# REQUIRED ACTION
Give the number of lines below that hold the string "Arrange", and nothing more.

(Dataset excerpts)
------------------------------------------------------------
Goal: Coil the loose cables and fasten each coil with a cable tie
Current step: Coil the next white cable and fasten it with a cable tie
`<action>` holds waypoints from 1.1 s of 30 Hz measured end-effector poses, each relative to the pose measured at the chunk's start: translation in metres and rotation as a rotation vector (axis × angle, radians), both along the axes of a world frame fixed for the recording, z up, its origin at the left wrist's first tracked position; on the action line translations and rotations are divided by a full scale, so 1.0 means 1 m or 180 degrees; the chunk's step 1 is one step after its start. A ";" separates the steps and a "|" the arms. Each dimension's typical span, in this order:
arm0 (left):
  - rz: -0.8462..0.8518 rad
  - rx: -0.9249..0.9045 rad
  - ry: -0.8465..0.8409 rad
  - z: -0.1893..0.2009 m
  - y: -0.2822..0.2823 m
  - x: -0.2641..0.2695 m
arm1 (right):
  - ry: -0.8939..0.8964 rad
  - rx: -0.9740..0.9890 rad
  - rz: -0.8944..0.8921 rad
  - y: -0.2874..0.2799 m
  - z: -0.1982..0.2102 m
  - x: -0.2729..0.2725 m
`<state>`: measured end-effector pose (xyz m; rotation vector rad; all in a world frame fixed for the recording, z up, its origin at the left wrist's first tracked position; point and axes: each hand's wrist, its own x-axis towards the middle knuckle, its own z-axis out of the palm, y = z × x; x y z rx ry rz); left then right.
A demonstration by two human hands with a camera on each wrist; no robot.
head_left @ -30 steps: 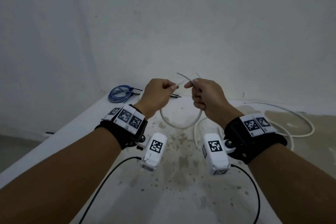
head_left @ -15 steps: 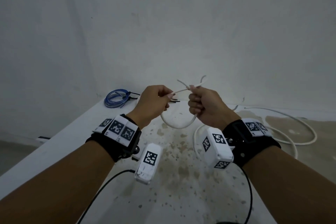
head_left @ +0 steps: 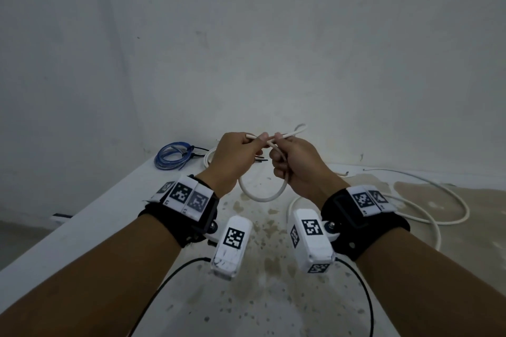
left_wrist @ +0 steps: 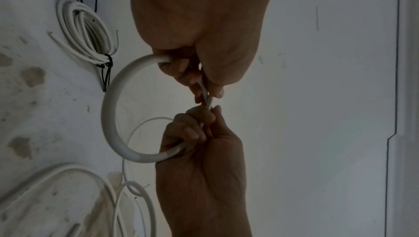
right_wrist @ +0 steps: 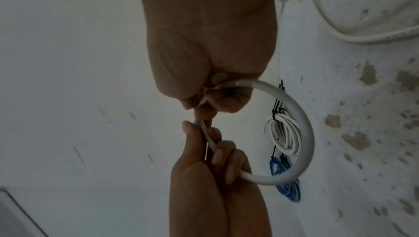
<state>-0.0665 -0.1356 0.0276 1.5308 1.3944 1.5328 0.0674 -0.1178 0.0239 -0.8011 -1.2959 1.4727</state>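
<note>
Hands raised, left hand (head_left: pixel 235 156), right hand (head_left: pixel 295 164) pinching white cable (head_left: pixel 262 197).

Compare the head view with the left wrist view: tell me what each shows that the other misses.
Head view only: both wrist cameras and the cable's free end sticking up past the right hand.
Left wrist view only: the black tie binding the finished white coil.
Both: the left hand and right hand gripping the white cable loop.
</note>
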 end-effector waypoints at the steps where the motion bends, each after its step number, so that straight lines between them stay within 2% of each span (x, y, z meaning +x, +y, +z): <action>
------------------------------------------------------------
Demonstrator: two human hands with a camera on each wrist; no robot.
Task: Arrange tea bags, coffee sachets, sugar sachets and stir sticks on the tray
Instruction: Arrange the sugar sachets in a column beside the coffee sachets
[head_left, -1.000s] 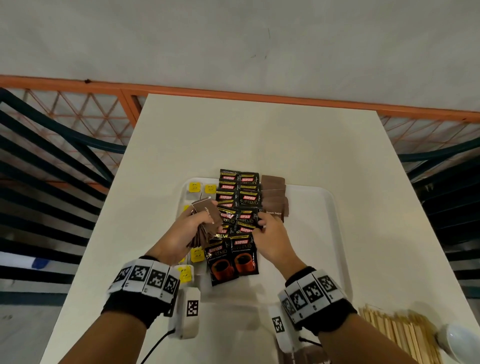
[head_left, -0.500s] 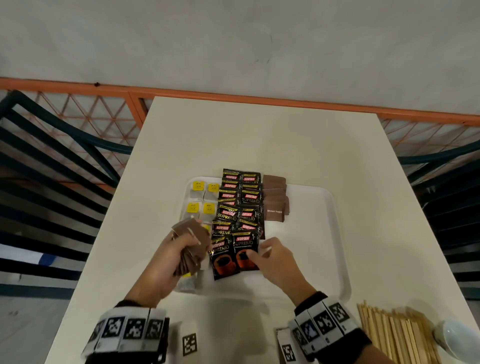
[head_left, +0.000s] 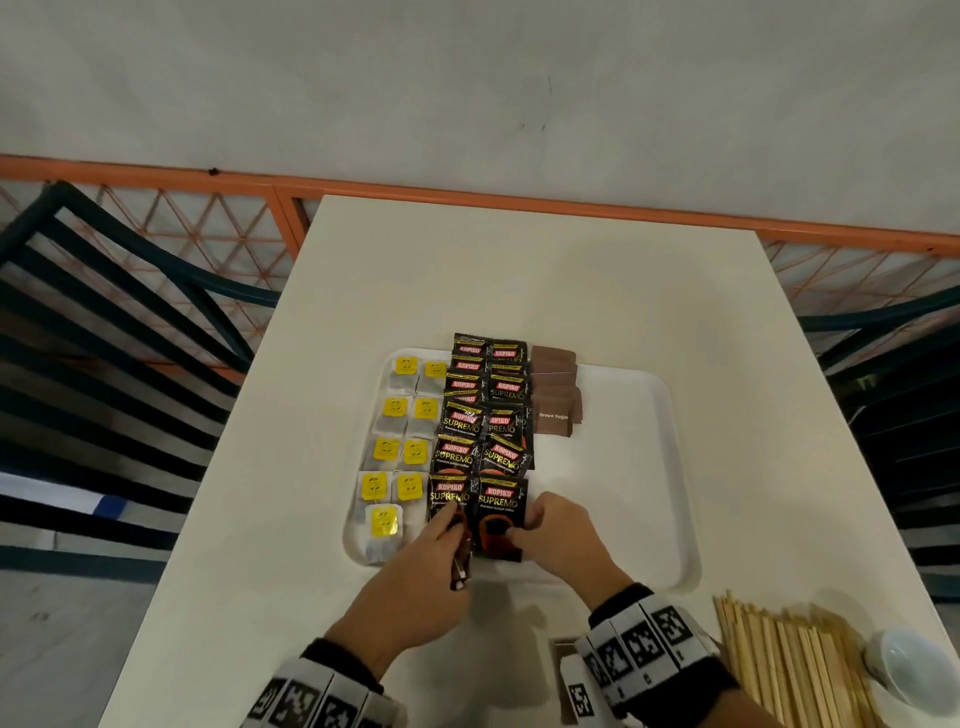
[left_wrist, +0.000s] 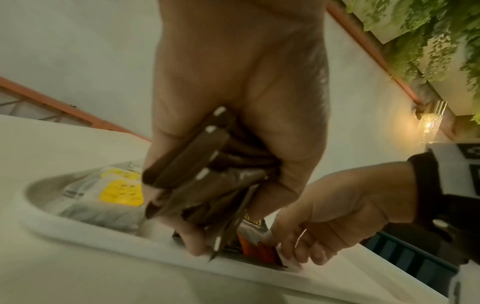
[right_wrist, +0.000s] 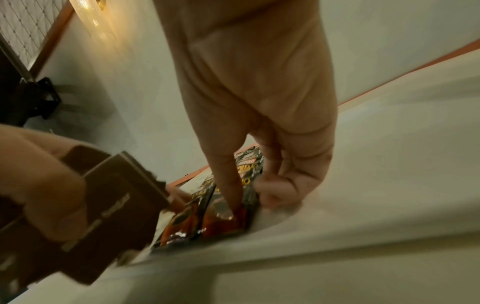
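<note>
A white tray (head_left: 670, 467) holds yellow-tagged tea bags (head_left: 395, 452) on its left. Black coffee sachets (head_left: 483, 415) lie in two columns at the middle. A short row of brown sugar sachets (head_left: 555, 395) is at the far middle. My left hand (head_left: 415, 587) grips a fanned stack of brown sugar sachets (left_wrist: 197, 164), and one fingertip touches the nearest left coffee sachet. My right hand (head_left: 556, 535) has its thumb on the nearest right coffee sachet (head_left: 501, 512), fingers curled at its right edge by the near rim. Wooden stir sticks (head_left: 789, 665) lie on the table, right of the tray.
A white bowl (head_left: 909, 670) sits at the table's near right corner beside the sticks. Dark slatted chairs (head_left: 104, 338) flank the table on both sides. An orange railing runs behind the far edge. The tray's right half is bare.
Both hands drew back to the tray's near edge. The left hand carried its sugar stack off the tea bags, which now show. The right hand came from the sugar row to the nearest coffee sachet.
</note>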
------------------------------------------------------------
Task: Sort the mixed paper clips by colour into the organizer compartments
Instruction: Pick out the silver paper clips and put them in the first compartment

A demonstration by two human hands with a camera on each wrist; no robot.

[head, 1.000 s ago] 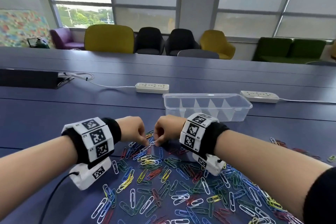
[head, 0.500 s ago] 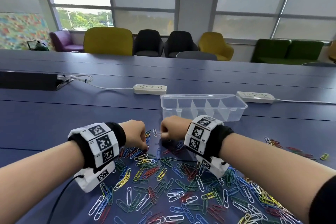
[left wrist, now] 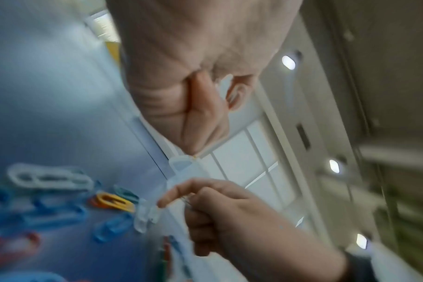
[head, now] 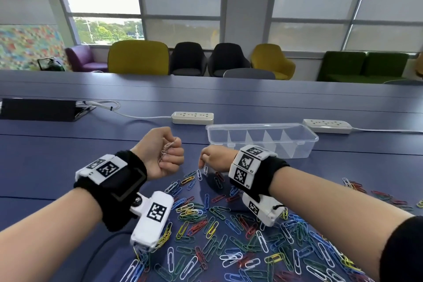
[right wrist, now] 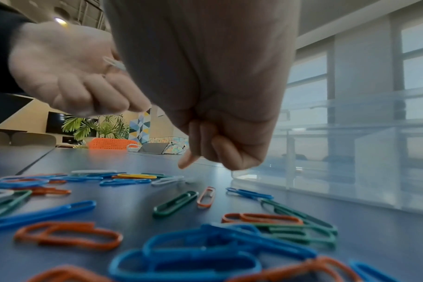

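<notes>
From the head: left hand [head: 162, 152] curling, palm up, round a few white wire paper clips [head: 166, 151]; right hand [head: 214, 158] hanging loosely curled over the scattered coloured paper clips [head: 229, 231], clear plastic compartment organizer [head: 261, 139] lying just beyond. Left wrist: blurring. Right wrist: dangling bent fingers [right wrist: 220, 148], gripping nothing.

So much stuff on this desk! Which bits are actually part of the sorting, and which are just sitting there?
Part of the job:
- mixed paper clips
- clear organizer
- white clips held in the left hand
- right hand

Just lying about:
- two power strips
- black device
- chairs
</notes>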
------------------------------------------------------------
# EXERCISE ANSWER
2